Over the past 10 years, I’ve deployed enough workloads on Kubernetes to know that “it runs” doesn’t mean “it’s ready.” A production-ready setup is something you build carefully. It’s what separates a weekend side project from a system that powers customer-facing services at scale.

This guide walks through the key configurations you should apply to every production workload. These are lessons pulled directly from real-world outages, scaling issues, and rollout mishaps I’ve seen or fixed.

We’ll cover:

  • Pod Disruption Budgets (PDBs)
  • Readiness and startup probes
  • Horizontal Pod Autoscaler (HPA)
  • Topology spread constraints
  • Priority classes
  • Graceful termination

Let’s walk through each one with examples and practical guidance you can apply right away.

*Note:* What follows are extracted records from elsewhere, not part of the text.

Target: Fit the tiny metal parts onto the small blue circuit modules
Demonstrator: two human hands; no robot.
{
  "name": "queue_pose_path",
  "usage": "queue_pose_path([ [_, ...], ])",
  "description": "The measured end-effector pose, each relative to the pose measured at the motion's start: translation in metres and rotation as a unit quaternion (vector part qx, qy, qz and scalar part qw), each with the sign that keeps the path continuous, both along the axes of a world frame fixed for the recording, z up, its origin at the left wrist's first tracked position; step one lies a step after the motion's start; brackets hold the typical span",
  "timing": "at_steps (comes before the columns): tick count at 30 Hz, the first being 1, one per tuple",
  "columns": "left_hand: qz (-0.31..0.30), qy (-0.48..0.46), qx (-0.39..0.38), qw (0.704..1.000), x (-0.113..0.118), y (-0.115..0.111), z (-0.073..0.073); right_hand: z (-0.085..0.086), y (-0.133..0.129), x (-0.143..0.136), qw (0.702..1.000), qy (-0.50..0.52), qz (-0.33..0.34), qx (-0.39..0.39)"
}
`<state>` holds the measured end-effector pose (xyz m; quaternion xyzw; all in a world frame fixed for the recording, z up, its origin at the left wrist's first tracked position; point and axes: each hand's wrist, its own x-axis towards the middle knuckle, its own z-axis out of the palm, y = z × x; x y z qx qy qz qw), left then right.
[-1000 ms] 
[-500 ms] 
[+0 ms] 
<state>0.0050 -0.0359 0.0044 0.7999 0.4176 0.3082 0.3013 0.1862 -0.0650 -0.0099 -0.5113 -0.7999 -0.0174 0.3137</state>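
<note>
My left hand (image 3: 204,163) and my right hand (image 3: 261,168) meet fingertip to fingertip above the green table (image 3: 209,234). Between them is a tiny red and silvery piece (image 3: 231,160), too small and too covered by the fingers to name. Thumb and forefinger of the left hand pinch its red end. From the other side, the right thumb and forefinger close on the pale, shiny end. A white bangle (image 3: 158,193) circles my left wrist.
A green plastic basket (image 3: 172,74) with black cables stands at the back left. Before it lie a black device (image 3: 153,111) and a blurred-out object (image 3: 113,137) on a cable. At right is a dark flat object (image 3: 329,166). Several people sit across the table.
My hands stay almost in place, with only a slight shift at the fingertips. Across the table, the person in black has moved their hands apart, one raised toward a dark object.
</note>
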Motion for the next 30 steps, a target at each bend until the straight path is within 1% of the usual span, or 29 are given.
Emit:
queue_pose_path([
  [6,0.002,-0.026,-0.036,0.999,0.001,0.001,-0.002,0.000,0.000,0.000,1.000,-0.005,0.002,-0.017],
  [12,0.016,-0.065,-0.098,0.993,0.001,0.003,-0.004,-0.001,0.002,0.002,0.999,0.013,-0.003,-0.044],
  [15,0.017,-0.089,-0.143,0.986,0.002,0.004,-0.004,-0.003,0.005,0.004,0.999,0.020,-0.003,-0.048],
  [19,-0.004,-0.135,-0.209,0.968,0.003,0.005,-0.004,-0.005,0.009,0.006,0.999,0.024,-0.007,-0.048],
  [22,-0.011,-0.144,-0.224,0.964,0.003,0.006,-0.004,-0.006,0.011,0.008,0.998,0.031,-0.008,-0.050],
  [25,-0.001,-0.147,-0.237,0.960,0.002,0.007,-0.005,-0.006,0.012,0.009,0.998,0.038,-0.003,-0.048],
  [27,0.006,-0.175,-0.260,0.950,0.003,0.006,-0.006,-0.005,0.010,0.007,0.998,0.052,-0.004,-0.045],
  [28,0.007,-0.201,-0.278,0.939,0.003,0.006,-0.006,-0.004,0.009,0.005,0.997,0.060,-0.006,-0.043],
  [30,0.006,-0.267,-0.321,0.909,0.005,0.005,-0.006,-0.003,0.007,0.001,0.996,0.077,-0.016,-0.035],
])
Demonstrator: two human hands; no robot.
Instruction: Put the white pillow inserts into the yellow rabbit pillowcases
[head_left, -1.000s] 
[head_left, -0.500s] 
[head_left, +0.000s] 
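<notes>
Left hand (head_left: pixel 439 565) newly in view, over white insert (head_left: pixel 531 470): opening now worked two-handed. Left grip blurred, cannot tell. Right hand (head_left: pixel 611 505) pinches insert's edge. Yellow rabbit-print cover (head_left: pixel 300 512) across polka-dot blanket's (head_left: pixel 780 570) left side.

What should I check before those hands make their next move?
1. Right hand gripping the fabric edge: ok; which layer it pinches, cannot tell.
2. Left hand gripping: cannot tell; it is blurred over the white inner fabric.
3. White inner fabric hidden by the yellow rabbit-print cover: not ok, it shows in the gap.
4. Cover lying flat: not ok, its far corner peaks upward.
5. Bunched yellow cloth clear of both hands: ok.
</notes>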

Ensure App Availability with Pod Disruption Budgets (PDBs)

When nodes are upgraded or drained, Kubernetes may evict pods to move them elsewhere. Without limits, it might evict too many at once—leaving your service partially or fully offline.

Example

Imagine a deployment with 5 replicas spread across two nodes. A rolling node upgrade begins, draining the first node. Without a PDB, Kubernetes may evict all pods from that node simultaneously, potentially taking out 3 of your 5 replicas.

How to configure a PDB


  apiVersion: policy/v1
kind: PodDisruptionBudget
metadata:
  name: api-pdb
spec:
  minAvailable: 3
  selector:
    matchLabels:
      app: my-api

This config ensures at least 3 pods always stay available during disruptions.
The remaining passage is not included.